In May, Ring disclosed a security flaw that allowed people who had once had access to Ring maintain that access after the password was changed. In a nightmare scenario many smart home device manufacturers likely fear, a user discovered this after an ex-boyfriend used the Ring app to spy on him. Ring claimed it had fixed the flaw months previously but eventually admitted it hadn’t. As of this writing, the flaw remains unfixed.
The Future of Smart Home Device Security Requires Trust
It's likely that smart home device vulnerabilities will always exist, and enterprising hackers will always discover new ways to find them. Smart home device vendors will need to prove their willingness to be transparent and responsive when threats and breaches arise.

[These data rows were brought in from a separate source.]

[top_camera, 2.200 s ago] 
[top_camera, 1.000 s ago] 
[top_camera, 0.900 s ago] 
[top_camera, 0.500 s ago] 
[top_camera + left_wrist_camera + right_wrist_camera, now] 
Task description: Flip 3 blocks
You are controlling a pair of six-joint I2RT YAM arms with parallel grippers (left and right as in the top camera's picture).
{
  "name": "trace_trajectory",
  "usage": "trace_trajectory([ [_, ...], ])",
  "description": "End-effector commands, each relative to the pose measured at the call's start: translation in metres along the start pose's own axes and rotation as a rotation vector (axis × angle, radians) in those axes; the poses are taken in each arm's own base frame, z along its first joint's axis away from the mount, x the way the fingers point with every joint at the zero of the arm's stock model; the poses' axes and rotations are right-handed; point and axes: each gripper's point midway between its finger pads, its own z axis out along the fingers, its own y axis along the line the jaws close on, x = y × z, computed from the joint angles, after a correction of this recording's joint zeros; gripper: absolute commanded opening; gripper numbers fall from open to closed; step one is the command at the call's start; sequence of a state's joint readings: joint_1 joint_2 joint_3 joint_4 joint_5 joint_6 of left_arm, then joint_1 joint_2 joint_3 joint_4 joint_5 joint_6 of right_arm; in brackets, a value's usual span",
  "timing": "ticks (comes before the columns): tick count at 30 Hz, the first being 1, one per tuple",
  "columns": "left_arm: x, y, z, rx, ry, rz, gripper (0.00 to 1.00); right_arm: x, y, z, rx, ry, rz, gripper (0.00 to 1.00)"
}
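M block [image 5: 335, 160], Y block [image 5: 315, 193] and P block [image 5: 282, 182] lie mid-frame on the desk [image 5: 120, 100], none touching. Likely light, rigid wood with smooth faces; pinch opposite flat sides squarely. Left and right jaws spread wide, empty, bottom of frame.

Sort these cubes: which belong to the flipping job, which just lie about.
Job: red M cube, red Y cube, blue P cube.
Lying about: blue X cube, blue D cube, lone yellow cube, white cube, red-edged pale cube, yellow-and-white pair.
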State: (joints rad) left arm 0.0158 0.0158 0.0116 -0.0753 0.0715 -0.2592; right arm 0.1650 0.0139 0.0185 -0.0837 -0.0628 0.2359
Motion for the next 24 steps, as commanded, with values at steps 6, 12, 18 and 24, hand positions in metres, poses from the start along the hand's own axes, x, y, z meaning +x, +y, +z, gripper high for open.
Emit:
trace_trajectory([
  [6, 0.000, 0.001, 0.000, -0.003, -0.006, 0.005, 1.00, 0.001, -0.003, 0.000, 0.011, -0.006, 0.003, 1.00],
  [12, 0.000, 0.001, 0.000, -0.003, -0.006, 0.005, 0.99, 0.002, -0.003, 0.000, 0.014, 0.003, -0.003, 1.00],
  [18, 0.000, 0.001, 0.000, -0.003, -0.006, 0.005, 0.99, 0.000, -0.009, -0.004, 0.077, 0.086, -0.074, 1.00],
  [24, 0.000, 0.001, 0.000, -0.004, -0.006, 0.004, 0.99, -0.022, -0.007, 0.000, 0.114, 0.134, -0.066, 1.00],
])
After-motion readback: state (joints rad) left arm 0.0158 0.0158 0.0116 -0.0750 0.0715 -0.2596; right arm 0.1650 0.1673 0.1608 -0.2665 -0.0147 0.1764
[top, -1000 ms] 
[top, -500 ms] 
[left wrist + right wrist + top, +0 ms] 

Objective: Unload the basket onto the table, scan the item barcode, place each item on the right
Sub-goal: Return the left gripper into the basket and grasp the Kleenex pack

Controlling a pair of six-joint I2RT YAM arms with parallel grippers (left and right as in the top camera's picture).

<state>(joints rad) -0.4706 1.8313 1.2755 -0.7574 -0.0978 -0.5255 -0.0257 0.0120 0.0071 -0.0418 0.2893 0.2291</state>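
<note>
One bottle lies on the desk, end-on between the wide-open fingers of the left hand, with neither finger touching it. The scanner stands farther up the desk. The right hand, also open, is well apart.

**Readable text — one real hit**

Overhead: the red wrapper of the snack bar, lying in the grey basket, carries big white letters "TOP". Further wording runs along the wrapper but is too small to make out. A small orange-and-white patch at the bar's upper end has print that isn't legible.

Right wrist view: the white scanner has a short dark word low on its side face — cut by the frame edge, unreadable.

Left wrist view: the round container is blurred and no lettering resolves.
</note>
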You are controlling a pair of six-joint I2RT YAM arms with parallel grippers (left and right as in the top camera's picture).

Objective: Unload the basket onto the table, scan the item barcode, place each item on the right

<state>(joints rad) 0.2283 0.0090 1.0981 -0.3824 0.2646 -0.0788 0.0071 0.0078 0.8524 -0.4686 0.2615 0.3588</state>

Consumers should also do their research on a vendor’s security commitment before deciding to buy. In particular, they should focus on devices that have strong authentication procedures. Authentication is the primary protective measure in the UK’s literature review for IoT principles and best practices. Ensuring that a vendor doesn't lean on unencrypted credentials will go a long way towards keeping its users safe from a botnet like Mirai. In addition, companies that support multifactor authentication (MFA) will add an extra layer of protection against weak passwords.
Smart home devices are as much interfaces as they are tools. As such, some of the worst vulnerabilities lie in the connections between them and the networks they integrate with. Organizations that hope to create lasting success in the smart home market must, as a baseline, be able to establish security through capable authentication procedures.